The authors also cite a range of “co-benefits” yielded by green spending, such as decreased social and health inequalities, and emphasize the importance of international collaboration in tackling economic and climate challenges. They also list five policy items that they claim would support the short- and long-term goals of a green recovery, namely: low-carbon infrastructure investment; retrofitting buildings for energy efficiency; training and education investment to alleviate unemployment caused by COVID-19 and decarbonisation; natural capital investment for ecosystem regeneration; and investment in green research and design.

Speaking to Forbes.com, Brian O’Callaghan, a researcher at Oxford’s Smith School of Enterprise and the Environment and one of the study’s authors, said: “We understood early on in the coronavirus crisis that a significant amount of capital would be spent in recovery. Given the need for more spending in the climate space, we asked the question: why couldn’t we combine them?”

Drawing comparisons between the coronavirus crisis and the threat of climate change, O’Callaghan said: “Decisive government intervention, through ambitious green recovery spending, could change emissions trajectories in much the same way that decisive health interventions, through lockdowns and social isolation, have changed COVID-19 infection trajectories.”
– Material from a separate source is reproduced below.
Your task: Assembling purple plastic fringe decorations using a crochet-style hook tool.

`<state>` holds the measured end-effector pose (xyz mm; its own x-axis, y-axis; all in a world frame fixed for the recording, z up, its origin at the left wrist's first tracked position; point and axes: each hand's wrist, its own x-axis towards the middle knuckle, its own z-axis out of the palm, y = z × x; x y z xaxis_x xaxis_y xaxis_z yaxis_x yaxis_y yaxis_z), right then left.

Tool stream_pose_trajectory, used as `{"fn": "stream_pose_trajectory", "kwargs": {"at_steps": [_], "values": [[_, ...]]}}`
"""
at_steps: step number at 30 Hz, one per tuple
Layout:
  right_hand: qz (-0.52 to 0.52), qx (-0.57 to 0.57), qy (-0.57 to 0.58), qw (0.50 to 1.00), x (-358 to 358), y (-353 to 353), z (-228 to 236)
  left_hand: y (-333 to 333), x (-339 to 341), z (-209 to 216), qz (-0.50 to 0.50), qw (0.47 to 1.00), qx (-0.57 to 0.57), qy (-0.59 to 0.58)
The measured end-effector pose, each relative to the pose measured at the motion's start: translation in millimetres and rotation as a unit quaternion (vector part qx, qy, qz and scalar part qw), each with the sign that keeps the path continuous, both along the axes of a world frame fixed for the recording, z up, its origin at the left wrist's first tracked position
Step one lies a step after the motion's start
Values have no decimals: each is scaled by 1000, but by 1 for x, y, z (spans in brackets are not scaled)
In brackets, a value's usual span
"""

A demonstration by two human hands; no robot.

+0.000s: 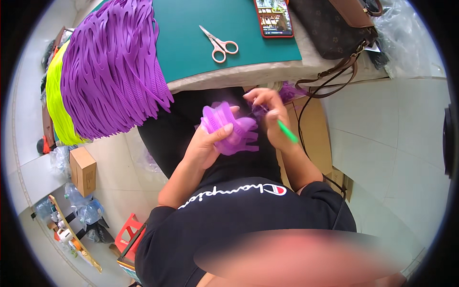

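My left hand is closed round a bunch of looped, translucent purple rubber straps, its thumb lying across them, above my lap. Just to the right, my right hand is raised with bent fingers. A slim tool with a bright green handle sits in it, the handle pointing down and right past the palm; its working end is hidden. Thin dark purple scraps show at the right fingertips, blurred, close to the bunch but apart from its main body.
On the table, a big pile of purple straps hangs over the edge beside yellow-green ones. Scissors and a phone lie on the green mat. A brown handbag stands right; its strap and a black cable hang down.
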<state>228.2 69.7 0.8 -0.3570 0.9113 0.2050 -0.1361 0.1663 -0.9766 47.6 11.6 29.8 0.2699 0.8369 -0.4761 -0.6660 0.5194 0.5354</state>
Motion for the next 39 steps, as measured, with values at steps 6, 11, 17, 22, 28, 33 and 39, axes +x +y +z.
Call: {"fn": "stream_pose_trajectory", "kwargs": {"at_steps": [6, 11, 17, 22, 28, 33, 39], "values": [[-38, -56, 32, 997, 19, -4, -5, -3, 1, -14, 30, 999, -14, 13], [1, -136, 6, 991, 16, -8, -1, -2, 6, -6, 59, 995, 9, 79], [21, 49, -38, 998, 4, -3, 17, 0, 0, -4, 78, 997, -15, 24], [52, -24, 36, 998, 2, -12, 8, -4, 3, -9, 70, 993, 30, 92], [41, -92, 103, 990, -6, -20, 5, -6, 6, -8, 130, 981, 65, 131], [-6, -51, 67, 996, -16, -16, 5, -4, 7, -10, 164, 969, 99, 156], [-25, -106, 111, 988, -37, -21, -14, -4, -8, -20, 164, 968, 105, 155]]}}
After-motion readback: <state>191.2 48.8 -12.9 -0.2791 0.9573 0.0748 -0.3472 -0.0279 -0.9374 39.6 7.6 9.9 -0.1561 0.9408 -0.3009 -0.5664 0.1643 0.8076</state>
Nevertheless, some officials maintain reservations about green spending in times of economic crisis. “Specifically on stimulus spending, policy makers worry that you won’t have the same economic outcomes from green spending as ‘normal’ spending,” he said. But instead, the team found that on economic terms alone, the outcomes of green spending were either equal to or higher than business-as-usual spending.

Countries also had an opportunity to show leadership in the aftermath of coronavirus and lead a green recovery, O’Callaghan said. Referring to the delayed United Nations Climate Change Conference, COP26, due to be held in Glasgow in November but now slated to take place in 2021, he said the U.K. should “look to establish a position of climate leadership. We talk about a Global Recovery Alliance, which would be a set of countries who are all coming together to pursue a green recovery.”

Such an initiative would follow last month’s announcement by EU states and companies of an informal Green Recovery Alliance. Under that plan, European states and major corporations called on “business and financial leaders, trade unions, NGOs, think tankers [and] stakeholders, to support and implement the establishment of Green Recovery Investment Packages acting as accelerators of the transition towards climate neutrality and healthy ecosystems.”

O’Callaghan said that while governments have in the recent past focused more on near-term economic effects, the current crises should reinforce the benefits of spending for long-term goals.

“Stimulus policies of the past have been very ‘short-termistic’,” he said. “They’ve been focused more on next the quarter’s GDP or next year’s GDP, whereas our overall argument is that stimulus should be thought of as part of the long-term restructuring of society.”

“I think there’ll be a realization that, as we borrow more and more from the future, we should think more about future outcomes as well.”